The systemwide default process minimum working set size (PsMinimumWorkingSet) is deducted from MmResidentAvailablePages.
The page table pages for the nonpaged portion of system space and the system cache are mapped into the process.
Stage 3C: Creating the Kernel Process Block
The next stage of PspAllocateProcess is the initialization of the KPROCESS block. This work is performed by KeInitializeProcess, which contains:
A pointer to a list of kernel threads. (The kernel has no knowledge of handles, so it bypasses the object table.)

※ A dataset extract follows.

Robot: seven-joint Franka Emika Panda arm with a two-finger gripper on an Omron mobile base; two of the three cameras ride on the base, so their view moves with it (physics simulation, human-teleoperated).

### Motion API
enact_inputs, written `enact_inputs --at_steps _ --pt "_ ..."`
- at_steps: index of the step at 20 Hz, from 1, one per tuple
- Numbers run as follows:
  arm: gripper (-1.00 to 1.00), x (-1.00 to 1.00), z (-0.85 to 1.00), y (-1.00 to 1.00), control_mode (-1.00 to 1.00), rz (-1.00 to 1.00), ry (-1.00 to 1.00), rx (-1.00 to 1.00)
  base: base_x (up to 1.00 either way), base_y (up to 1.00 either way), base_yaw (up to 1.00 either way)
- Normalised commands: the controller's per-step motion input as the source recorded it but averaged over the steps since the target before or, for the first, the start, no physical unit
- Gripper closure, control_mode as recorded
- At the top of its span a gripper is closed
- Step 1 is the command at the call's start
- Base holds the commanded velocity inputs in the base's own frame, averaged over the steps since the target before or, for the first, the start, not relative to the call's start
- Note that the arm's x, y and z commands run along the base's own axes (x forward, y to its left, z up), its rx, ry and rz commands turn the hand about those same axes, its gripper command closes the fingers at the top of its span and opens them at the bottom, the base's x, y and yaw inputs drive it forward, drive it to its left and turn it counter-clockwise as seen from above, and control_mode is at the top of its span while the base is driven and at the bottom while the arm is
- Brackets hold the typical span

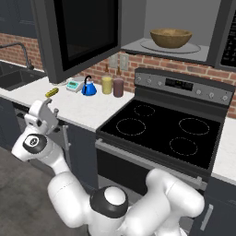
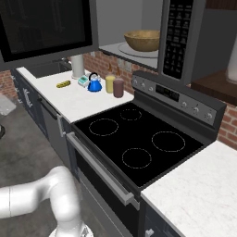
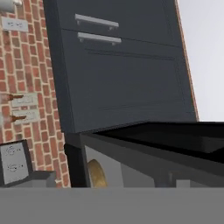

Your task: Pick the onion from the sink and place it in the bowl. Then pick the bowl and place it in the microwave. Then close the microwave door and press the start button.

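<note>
With the bowl [image 1: 171,38] already on the turntable inside the microwave [image 1: 175,50], the step in hand looks like shutting the door [image 1: 76,34]: swing the spread, empty claw [image 1: 44,109] up from low left beside the table [image 1: 87,108], behind the door's far edge, and push steadily. The wooden bowl's contents can't be made out.

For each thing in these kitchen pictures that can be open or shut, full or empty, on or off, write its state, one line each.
microwave door: swung open to the left.
microwave: open, holding the bowl.
bowl: upright on the turntable; contents hidden by its rim.
gripper: open, holding nothing, low beside the counter.
stove: burners dark, nothing on them.
oven door: shut.
</note>
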Motion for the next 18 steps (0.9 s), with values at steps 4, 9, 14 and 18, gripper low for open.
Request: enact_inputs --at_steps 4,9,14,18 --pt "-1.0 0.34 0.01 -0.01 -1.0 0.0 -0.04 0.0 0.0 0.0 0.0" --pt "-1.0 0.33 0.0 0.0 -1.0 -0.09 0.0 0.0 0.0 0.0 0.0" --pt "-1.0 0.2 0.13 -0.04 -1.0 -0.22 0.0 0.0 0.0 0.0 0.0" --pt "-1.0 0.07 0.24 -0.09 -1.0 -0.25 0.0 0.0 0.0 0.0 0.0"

A pointer to the process’s page table directory (which is used to keep track of the process’s virtual address space).
The total time the process’s threads have executed.
The number of clock cycles the process’s threads have consumed.
The process’s default base-scheduling priority (which starts as Normal, or 8, unless the parent process was set to Idle or Below Normal, in which case the setting is inherited).
The default processor affinity for the threads in the process.
The process swapping state (resident, out-swapped, or in transition).
The NUMA ideal node (initially set to 0).
The thread seed, based on the ideal processor that the kernel has chosen for this process (which is based on the previously created process’s ideal processor, effectively randomizing this in a round-robin manner). Creating a new process will update the seed in KeNodeBlock (the initial NUMA node block) so that the next new process will get a different ideal processor seed.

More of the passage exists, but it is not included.